1. Geographic limitations
NRE payroll works best where tax treaties exist, or countries have high cooperation, like the EU. In other regions, local rules may block non-resident hiring, making NRE setups infeasible for certain countries.
It is currently available in several countries, such as Ireland, Sweden, Spain, Austria, France, United Kingdom, and Luxembourg. You can check out the country-specific guides linked above to see how NRE payroll works in each location.
2. Compliance complexity
Even without a local entity, companies must adhere to host-country tax, social security, and labor regulations. Non-compliance can result in fines, misfilings, or exposure to unintended employee entitlements.
This regulatory burden is a major bottleneck. Multiplier’s Global hiring gap report highlights that 37% of companies identify compliance complexity as the single biggest source of friction in their global hiring operations.

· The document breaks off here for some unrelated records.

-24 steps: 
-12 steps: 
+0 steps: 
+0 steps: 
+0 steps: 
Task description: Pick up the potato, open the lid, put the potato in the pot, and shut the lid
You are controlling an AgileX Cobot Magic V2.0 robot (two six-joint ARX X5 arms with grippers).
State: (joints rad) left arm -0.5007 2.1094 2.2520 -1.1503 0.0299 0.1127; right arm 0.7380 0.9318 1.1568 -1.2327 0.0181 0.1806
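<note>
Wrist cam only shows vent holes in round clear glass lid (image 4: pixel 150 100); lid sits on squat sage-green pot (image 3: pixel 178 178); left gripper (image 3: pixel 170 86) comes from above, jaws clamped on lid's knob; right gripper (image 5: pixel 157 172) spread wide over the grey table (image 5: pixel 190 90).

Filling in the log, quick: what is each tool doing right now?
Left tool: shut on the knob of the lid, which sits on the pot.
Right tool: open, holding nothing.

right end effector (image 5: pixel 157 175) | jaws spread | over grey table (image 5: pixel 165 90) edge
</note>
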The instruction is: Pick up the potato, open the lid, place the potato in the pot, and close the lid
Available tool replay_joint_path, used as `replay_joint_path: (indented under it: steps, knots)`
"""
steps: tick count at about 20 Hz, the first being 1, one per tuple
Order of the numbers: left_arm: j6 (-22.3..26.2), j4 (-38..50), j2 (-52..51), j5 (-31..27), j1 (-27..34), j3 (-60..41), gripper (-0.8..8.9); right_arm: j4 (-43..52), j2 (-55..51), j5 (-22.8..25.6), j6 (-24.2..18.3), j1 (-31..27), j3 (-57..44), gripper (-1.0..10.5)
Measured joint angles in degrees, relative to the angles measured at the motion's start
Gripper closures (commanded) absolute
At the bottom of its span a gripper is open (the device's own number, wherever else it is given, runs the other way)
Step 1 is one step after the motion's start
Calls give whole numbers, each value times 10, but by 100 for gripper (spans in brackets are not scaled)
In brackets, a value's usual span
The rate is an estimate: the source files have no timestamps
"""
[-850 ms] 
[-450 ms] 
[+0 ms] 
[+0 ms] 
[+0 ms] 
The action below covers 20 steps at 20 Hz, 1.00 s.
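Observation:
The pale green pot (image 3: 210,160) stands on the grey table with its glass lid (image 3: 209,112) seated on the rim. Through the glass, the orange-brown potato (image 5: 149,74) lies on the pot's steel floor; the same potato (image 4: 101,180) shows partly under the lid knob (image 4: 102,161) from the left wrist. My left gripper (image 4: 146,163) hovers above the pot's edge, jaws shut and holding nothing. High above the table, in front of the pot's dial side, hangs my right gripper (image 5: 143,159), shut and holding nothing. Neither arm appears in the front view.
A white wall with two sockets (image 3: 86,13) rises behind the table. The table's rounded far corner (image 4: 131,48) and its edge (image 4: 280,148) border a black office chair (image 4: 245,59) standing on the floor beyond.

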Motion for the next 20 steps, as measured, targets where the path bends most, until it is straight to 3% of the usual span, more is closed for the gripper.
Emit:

3. Operational and currency challenges
Cross-border payroll often involves multiple currencies, complex conversions, and local remittance rules, and some countries require local bank accounts or statutory filings. An NRE payroll provider handles all of this by managing compliant payments end-to-end, ensuring every employee gets accurate payroll on time in their preferred currency.
Multiplier’s NRE payroll platform builds in FX management with competitive rates and hedging, reducing financial unpredictability and simplifying global payroll operations.
Global scale, local precision: The strategic move
Global expansion demands payroll agility. By empowering companies to hire without setting up a local entity, NRE payroll becomes a powerful tool for growth, speed, and operational simplicity.
Companies that find a strong NRE provider often gain a competitive edge. By shifting the burden of entity setup and local compliance, businesses free up resources and capacity to explore new markets, test innovative business models, and cultivate a truly global workforce.
Still, NRE payroll isn’t a one-size-fits-all solution. As companies scale, employees take on revenue-generating roles, or regulatory complexity intensifies, alternative approaches like an Employer of Record services become more fitting.
The right approach blends what you need now with where you plan to go — ensuring your global payroll strategy evolves alongside your business.
Get in touch to learn more about our NRE payroll and global payroll solutions.
*Sources
Getting the World Paid (GPW) Survey
FAQs
Where do non-resident workers pay taxes?
The employee's tax liability is generally in the host country where they physically live and work. This is determined by local tax laws and bilateral Double Taxation Treaties (DTTs) between the host country and the employer's home country. NRE payroll ensures the employer meets their withholding and remittance obligations in the host country, helping to prevent double taxation.
Can you process payroll for non-residents in every country?
Not always. Non-Resident Employer (NRE) payroll feasibility is assessed case-by-case, as it depends on local labor and tax laws in the host country, the existence of Double Taxation Treaties, and the employee's immigration status. We leverage our legal and compliance partners to confirm country-specific viability. If NRE is not feasible, an Employer of Record (EOR) is the compliant alternative.
What information do we need to assess NRE payroll feasibility?
To assess feasibility, you need the employee's country of residence and nationality, the employment type (employee or contractor), the duration and scope of the engagement, and confirmation of the employer’s local presence (or lack thereof).
Can NRE payroll be used for independent contractors?
Multiplier supports compliant payments to freelancers and independent contractors globally, ensuring they receive funds in local or preferred currencies. This is handled separately from employee NRE payroll to maintain correct classification and compliance.
What is the difference between NRE Payroll and an EOR?
NRE Payroll allows your company to be the legal employer and run payroll without a local entity. An EOR (Employer of Record) becomes the legal employer for you, handling all liability, HR, and compliance. EOR is a more comprehensive solution that virtually eliminates PE and compliance risk for your company.